6. Cumprir a promessa de experiências integradas é essencial
Por mais fortes que sejam as análises de dados e a personalização do viajante, a maior parte da experiência do consumidor ainda se resume a cumprir o prometido. Se a experiência não estiver à altura da promessa, todo o esforço de reconfigurar o marketing, os dados e a fidelização não terão qualquer significado.
Mas se acertar, diz a Accenture, há uma enorme oportunidade de aumentar a fidelização e empatia com a marca. E quando isso estiver combinado com uma conceção inteligente do produto, também abrirá inúmeras opções de cross-selling e upselling. Entre elas podem incluir-se, por exemplo, pacotes premium que oferecem valor acrescentado aos clientes a um determinado preço – tais como check-in mais rápido, evitar as filas, ou outros benefícios.
Um novo capítulo para uma indústria em mutação
Não há dúvidas de que a indústria do turismo está a atravessar uma mudança sísmica.
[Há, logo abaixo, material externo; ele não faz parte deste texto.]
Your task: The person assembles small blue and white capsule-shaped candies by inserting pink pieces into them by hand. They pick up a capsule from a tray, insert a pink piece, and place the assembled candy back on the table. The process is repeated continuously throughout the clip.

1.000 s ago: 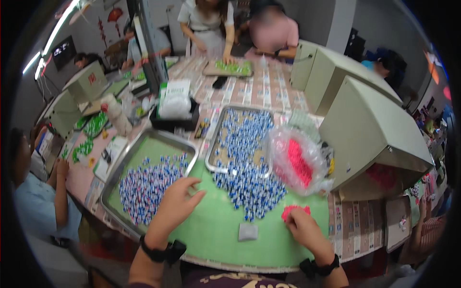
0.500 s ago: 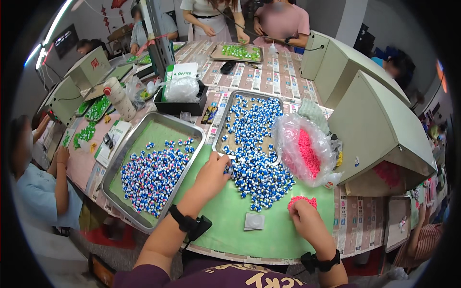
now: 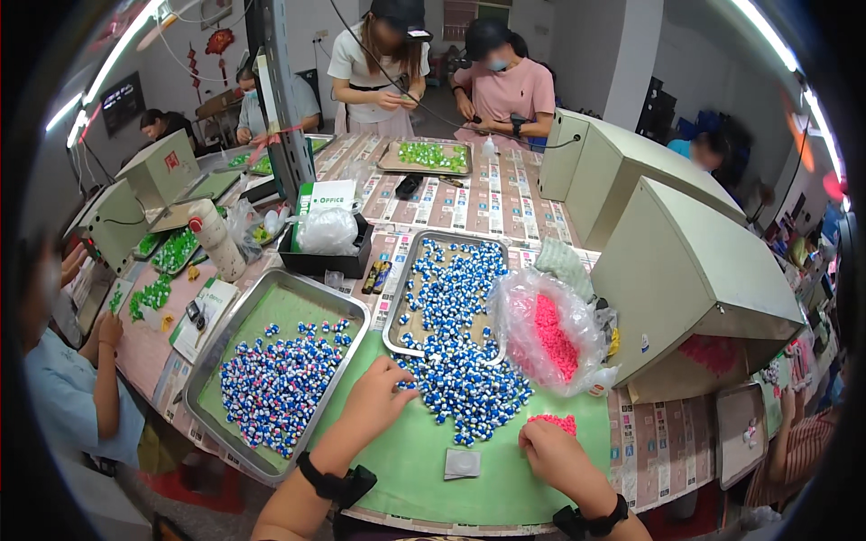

As receitas de modelos de negócio tradicionais construídos em torno das viagens corporativas desapareceram do dia para noite. Essas receitas não vão regressar de imediato. Aliás, poderão nunca recuperar a níveis pré-pandémicos, diz a Accenture. A indústria de turismo de lazer é a indústria de turismo de agora.
É por isso que, segundo a consultora, é essencial que as companhias aéreas e as empresas turísticas ajam já. O risco de adiar é elevado. Mas as oportunidades para aqueles que conseguem adaptar-se rapidamente são enormes. Este é o momento para recentrar o foco no lazer, não no corporativo, e descobrir um novo crescimento na indústria turística pós-pandémica.